Below are some entries. Repeat exactly the lines from the one with "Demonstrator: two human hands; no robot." through the one with "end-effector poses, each", and only those.

═══

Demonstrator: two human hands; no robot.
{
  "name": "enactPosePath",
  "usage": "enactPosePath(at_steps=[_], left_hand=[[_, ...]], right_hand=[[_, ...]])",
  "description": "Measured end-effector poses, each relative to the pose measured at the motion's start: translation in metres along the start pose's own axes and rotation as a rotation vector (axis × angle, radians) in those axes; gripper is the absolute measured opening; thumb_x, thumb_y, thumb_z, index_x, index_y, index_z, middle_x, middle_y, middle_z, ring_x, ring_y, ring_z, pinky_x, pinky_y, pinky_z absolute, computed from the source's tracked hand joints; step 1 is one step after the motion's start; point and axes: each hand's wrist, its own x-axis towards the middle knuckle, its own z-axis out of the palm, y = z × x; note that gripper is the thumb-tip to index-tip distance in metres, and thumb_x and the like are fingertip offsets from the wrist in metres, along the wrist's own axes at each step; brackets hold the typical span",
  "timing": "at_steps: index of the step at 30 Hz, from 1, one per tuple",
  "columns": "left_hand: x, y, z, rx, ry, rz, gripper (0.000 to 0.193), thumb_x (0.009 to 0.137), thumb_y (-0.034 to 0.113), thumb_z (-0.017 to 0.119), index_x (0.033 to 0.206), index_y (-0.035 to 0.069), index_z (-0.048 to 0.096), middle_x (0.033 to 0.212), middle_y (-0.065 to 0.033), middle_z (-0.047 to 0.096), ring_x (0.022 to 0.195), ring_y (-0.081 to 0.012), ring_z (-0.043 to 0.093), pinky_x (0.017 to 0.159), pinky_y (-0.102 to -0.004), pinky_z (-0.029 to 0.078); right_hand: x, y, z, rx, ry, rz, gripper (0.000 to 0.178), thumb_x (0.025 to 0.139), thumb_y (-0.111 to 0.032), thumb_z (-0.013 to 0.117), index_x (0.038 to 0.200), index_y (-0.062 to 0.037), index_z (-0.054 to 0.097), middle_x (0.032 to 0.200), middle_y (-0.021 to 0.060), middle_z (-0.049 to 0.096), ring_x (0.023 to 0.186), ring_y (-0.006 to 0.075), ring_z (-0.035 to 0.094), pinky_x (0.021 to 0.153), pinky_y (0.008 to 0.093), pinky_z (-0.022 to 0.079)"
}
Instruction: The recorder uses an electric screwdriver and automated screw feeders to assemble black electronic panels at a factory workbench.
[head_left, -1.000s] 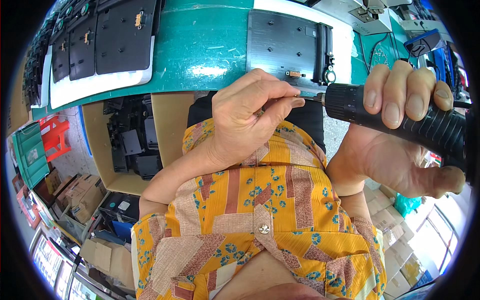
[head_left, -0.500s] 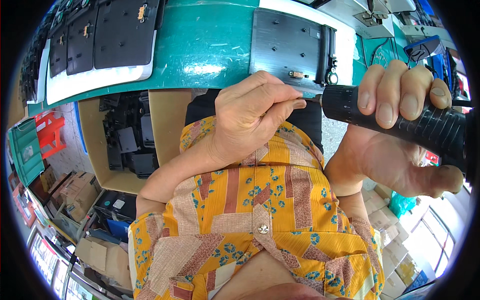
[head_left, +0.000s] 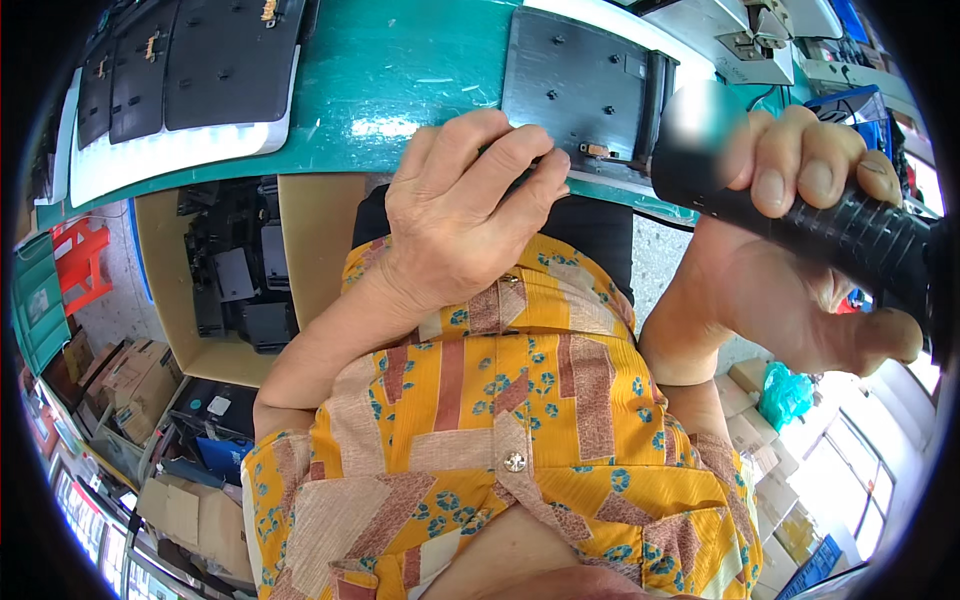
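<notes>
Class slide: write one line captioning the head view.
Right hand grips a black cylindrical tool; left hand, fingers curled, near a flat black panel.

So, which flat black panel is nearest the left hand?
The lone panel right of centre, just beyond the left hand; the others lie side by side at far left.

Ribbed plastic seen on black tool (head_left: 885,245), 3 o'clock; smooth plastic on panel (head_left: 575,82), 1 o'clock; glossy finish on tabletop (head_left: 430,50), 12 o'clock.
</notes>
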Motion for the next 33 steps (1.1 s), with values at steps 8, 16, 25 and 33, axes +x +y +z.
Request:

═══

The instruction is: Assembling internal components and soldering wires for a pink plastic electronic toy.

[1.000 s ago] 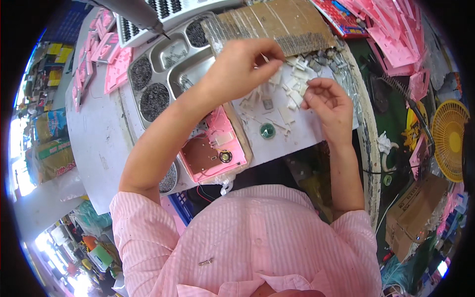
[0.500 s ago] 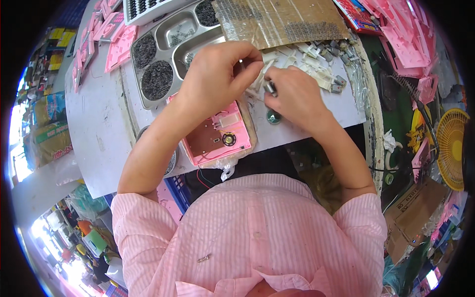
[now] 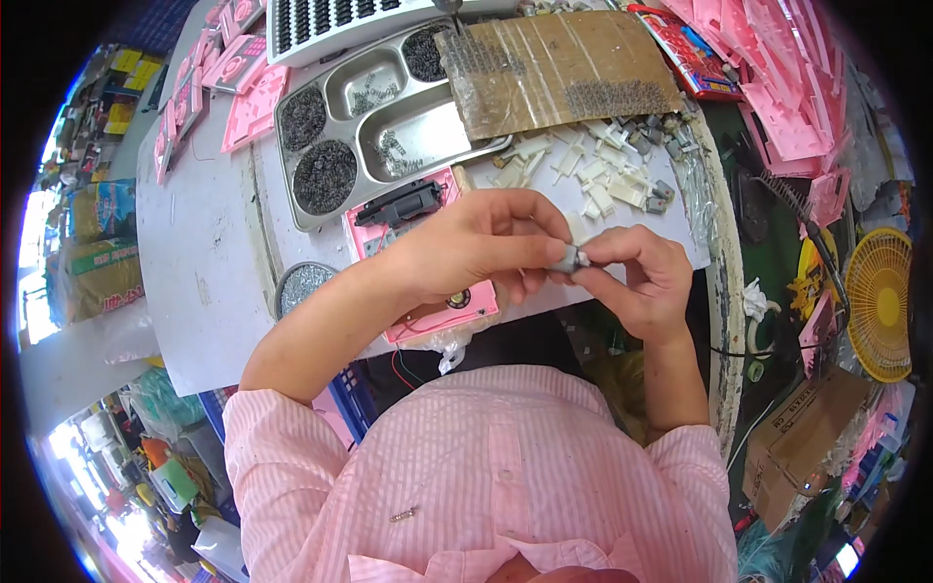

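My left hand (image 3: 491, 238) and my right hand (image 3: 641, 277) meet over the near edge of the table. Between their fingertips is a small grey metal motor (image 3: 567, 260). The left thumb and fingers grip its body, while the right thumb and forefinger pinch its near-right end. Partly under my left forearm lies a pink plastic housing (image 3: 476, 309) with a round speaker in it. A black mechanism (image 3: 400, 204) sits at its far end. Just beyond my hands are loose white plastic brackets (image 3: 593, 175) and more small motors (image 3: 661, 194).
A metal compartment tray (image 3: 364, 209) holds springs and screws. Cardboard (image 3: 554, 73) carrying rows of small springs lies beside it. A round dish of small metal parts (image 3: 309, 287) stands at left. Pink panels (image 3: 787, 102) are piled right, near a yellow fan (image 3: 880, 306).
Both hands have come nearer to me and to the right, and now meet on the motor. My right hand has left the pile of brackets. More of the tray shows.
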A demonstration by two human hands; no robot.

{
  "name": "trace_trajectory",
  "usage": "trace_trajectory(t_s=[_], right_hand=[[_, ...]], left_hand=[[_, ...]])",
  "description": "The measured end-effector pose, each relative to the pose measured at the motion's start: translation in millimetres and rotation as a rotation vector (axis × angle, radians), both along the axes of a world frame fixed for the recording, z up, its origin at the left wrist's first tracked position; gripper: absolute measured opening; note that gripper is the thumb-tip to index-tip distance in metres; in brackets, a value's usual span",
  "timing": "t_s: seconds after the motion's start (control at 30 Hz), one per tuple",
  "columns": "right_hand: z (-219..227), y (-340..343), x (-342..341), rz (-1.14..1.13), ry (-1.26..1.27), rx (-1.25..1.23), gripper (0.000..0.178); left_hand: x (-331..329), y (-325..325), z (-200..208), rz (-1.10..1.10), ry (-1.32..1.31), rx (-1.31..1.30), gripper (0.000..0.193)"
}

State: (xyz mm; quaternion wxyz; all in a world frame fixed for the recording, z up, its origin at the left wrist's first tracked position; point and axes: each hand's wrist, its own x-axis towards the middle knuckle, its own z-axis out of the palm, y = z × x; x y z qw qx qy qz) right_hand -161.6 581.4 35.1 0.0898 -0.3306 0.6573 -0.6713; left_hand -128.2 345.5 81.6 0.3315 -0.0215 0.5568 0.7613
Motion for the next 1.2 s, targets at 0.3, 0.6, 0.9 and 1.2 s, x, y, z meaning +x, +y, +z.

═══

RESULT OF THIS EXERCISE:
Demonstrator: two human hands; no robot.
{
  "name": "enactPosePath",
  "usage": "enactPosePath(at_steps=[_], left_hand=[[_, ...]], right_hand=[[_, ...]])",
  "description": "Measured end-effector poses, each relative to the pose measured at the motion's start: translation in metres along the start pose's own axes and rotation as a rotation vector (axis × angle, radians) in those axes; gripper is the absolute measured opening; thumb_x, thumb_y, thumb_z, index_x, index_y, index_z, middle_x, middle_y, middle_z, ring_x, ring_y, ring_z, pinky_x, pinky_y, pinky_z absolute, computed from the source's tracked hand joints; step 1 is one step after the motion's start; point and axes: each hand's wrist, its own x-axis towards the middle knuckle, its own z-axis out of the palm, y = z × x; note that gripper is the thumb-tip to index-tip distance in metres, and thumb_x and the like are fingertip offsets from the wrist in metres, along the wrist's own axes at each step; brackets hold the typical span",

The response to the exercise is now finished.